Sulfan · 31. 01. 2012 19:22

↑ Pavel Brožek:
Thanks, it was my fault. I have edited my post.

stuart clark · 02. 02. 2012 05:09

Thanks to all,

but anyone explain me how can i get $a\;,b\;b\;,c\;d$

Thanks

Sulfan · 02. 02. 2012 14:22

↑ stuart clark: By solving the system of equation as an immediate result of Vieta's formula.

Autor skryl část textu. Zobrazit/skrýt!

vanok · 03. 02. 2012 12:33

Hi,
Finally, I have again the INTERNET connection
According to me, it is not enough to give answers without justification, but it is necessary to justify them.
Indeed, the solution that I quoted has ↑ Sulfan: do not answer at the request of ↑ stuart clark:, however to be able to answer his question, it seems to me to analyze, the problem in the possible more general case and then, to indicate solutions which he wishes to see.

On the other hand, I notice that the solution of ↑ Sulfan:, was revised with Viète's correct relations
However his solutions do not verify are not still right.

Then, I give here my analysis of this problem.
I am anxious to specify, that all the results are not obtained by equivalences so it is indispensable to verify that the solutions obtained verify the equations initially composed.(cf.↑ stuart clark:)

After this introduction, here is my attempt of solution of this problem (to criticize if need be)

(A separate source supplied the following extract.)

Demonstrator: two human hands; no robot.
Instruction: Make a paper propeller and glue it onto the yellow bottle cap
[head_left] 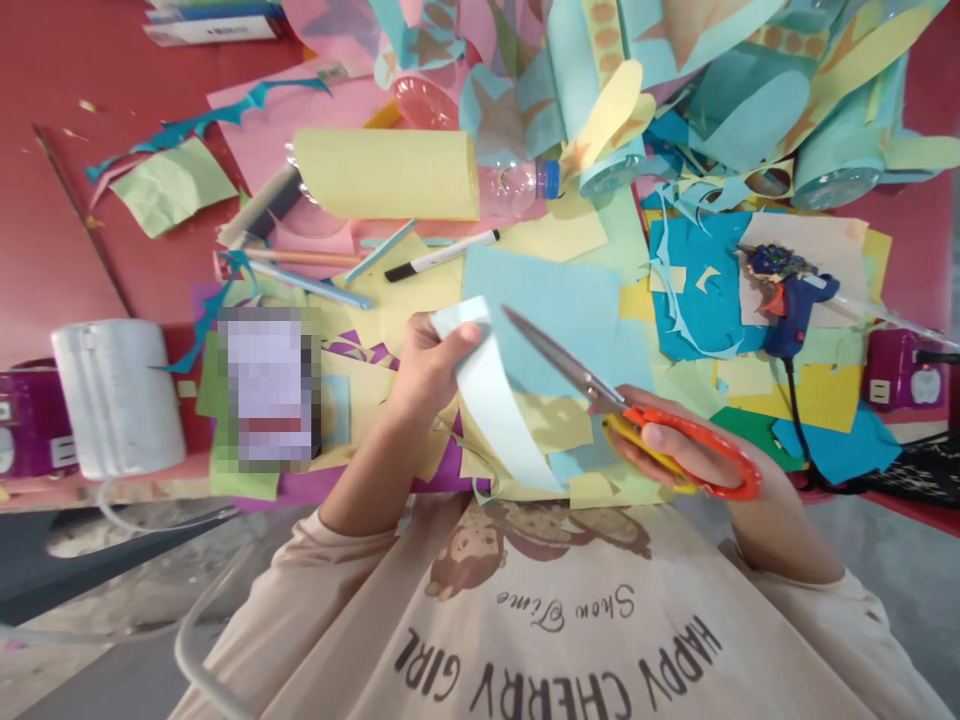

Viète's relations of 2 equations are:
$a + b = 10c (V1) \\ ab = -11d (V2)\\c + d = 10a (V3)\\ cd = -11b (V4)$
Where from we obtain:
$abcd=121bd$ product $(V2)$ and $(V3)$
where still
$bd(ac-121)=0$
What gives us following three cases
$b=0$ or $d=0$ or $ac-121=0$

1° If $b=0$ Viète's relations become
$a = 10c \\ 0 = -11d \\c = 10a \\ cd = 0$
Finally
$a=b=c=d=0$

2° The symmetric case $d=0$ also looks
$a=b=c=d=0$

A remark, the cases $a=0$ and $c=0$ give too $a=b=c=d=0$

Remark:The solution $a=b=c=d=0$ give $a+b+c+d=0$ and two equation are
$x^2=0$

Let us suppose henceforth that $0 \notin \{a;b;c;d\}$

3° $ac-121=0$
give
$ac=121$ $(Rel1)$
$c=\frac {121}a$
Finally (provided that $a$ is effectively a root not zero of the initial equation)
$a+b+c+d=10(a+c)=10 $a+\frac {121}a $$
…………………………..
$(V1)$ give
$b= 10c-a$ $(V1’)$
and $(V3)$
$d=10a-c$ $(V3’)$
The first equation ↑ stuart clark: given has for root $a$ , so
$a^2 -10ac-11d=0$ , what give thanks to $(V3’)$
$a^2 -10ac-110a+11c=0$ $(EQ1’)$
Also, the second equation ↑ stuart clark:given has for root $c$ , so
$c^2-10ac-11b=0$ what give thanks to $(V1’)$
$c^2 -10ac-110c+11a=0$ $(EQ2’)$

$(EQ2’)$ - $(EQ1’)$ give,
$a^2-c^2 -121(a-c)=0$
Where from
$(a-c)(a+c-121)=0$
So we have to examine 2 cases
1° $a=c$
et
2° $a+c=111$ $(Rel2)$

Study of case 1°
$a=c$ , give with $ac=121$ $(Rel1)$ that $a \in \{-11 ;11\}$
For $a=c=11$ Viète's relations become
$11 + b = 110 \\ 11b = -11d \\11+ d = 110 \\ 11d = -11b$
What drives to a contradiction.

For $a=c=-11$ Viète's relations become

$-11 + b = -110 \\ -11b = -11d \\-11+ d = -110 \\ -11d = -11b$
What gives:
$a=c=-11\\b=d=-99$
And in that case there both equations of departure become
$x^2+110x+1089=0$
and
$a+b+c+d=-210$

Study of case 2°
$a+c=121$ $(Rel2)$
with
$ac=121$ $(Rel1)$
show that has $a;c$ are solutions of the equation
$x^2-121x+121=0$
Thus
$\{a;c\}=\{ \frac{11*(11-3\sqrt{13})}2;\frac{11*(11+3\sqrt{13})}2\}$
Viète's relations :
$a + b = 10c (V1) \\ c + d = 10a (V3))$
allow to express $b;d$ corresponding

But we obtain a contradiction with $( V2); ( V4)$

CONCLUSION:
The problem admits only two solutions in \mathbb{R^4},
1) $(a;b;c;d)=(0;0;0;0)$
with $a+b+c+d=0$ and two equation are
$x^2=0$
and
2) $(a;b;c;d)=(-11;-99;-11;-99)$
and in that case there both equations of departure become
$x^2+110x+1089=0$
with
$a+b+c+d=-210$

and anybody which satisfied by the announced requirements.